Endometriosis is classed as an oestrogen dependent condition by some researchers, so ensuring that your metabolism and detoxification of oestrogen is in tip top condition is essential. For this we need to consider genetics, liver and gut support.

  • Genetics – There are simple DNA tests you can do to uncover your oestrogen clearance pathways, and once you know these, you can implement nutritional support if any need a little boost. These need to be arranged through a practitioner who has been trained in genomics.
  • Liver – The best way to support your liver is to avoid alcohol and heavily produced corn syrups that are found in processed foods. Our livers also love bitter foods such as green tea, garlic, berries, grapes and grapefruit.
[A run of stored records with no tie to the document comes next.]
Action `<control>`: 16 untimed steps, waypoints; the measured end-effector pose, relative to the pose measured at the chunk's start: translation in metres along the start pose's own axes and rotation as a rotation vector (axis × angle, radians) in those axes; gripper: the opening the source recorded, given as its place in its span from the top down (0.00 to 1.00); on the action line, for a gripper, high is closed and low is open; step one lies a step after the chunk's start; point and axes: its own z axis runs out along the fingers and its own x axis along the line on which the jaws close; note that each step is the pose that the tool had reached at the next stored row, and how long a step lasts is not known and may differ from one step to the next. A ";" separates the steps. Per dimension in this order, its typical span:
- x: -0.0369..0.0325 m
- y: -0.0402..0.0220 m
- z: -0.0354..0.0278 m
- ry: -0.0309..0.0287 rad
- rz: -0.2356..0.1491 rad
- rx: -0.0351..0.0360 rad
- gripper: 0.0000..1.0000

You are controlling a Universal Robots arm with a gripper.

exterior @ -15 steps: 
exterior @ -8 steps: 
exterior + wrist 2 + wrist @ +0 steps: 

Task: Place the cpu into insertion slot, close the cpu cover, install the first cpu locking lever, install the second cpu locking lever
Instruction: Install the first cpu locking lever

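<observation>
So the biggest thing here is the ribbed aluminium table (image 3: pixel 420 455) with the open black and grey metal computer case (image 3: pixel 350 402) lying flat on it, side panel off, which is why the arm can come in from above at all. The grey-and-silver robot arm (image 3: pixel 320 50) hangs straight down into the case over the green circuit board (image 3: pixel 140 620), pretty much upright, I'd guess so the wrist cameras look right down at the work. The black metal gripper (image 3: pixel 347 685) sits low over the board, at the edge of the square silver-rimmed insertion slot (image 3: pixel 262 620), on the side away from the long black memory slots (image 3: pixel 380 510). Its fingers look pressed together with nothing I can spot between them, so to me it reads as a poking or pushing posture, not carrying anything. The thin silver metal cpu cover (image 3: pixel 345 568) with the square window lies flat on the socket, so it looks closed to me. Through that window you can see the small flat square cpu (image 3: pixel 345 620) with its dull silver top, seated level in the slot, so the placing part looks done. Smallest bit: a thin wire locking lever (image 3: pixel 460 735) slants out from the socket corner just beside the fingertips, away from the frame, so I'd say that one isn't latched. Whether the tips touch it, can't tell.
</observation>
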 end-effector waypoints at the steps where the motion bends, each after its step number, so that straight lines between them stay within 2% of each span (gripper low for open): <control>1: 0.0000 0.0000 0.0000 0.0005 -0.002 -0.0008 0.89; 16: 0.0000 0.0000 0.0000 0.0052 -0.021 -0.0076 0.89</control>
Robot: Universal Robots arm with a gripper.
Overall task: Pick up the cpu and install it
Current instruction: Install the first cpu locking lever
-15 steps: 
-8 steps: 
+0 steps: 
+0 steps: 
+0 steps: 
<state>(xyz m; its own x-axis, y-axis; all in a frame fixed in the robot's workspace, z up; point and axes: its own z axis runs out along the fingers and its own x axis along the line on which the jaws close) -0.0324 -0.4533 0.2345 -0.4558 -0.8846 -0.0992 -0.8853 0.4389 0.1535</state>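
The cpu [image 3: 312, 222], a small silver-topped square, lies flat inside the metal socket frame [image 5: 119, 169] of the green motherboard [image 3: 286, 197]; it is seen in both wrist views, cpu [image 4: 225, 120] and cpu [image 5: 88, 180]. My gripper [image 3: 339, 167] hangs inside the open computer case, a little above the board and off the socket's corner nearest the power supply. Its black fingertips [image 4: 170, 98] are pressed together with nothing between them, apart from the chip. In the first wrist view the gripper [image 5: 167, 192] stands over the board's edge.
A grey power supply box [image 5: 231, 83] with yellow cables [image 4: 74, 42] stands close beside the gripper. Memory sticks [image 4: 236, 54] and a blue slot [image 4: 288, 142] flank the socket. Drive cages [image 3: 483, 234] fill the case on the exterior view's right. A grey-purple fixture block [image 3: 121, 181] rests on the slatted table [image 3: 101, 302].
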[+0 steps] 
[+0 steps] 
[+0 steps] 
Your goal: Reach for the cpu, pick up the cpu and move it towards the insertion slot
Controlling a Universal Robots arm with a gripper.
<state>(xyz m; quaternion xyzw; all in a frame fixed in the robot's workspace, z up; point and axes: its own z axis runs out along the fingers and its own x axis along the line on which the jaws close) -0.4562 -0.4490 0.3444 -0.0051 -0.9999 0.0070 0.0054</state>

Sulphurous foods such as broccoli, cabbage, greens and Brussels also help support oestrogen detoxification.
  • Gut health – Supporting your gut health with both prebiotic and probiotic foods to help support butyrate production will go some way to creating a strong, diverse healthy microbiome and gut lining.


Endometriosis is a complicated condition, but it is possible to unpick certain drivers and focus on your diet and lifestyle. These changes will go some way to dial down the pain and other endometriosis symptoms.

At NatureDoc we have a clinical team of Nutritional Therapists who can help you navigate your endometriosis journey. We’re here to help you implement simple nutrition and lifestyle changes, with specialist hormone, gut and nutrition tests at hand if necessary to pinpoint specific issues that can be addressed.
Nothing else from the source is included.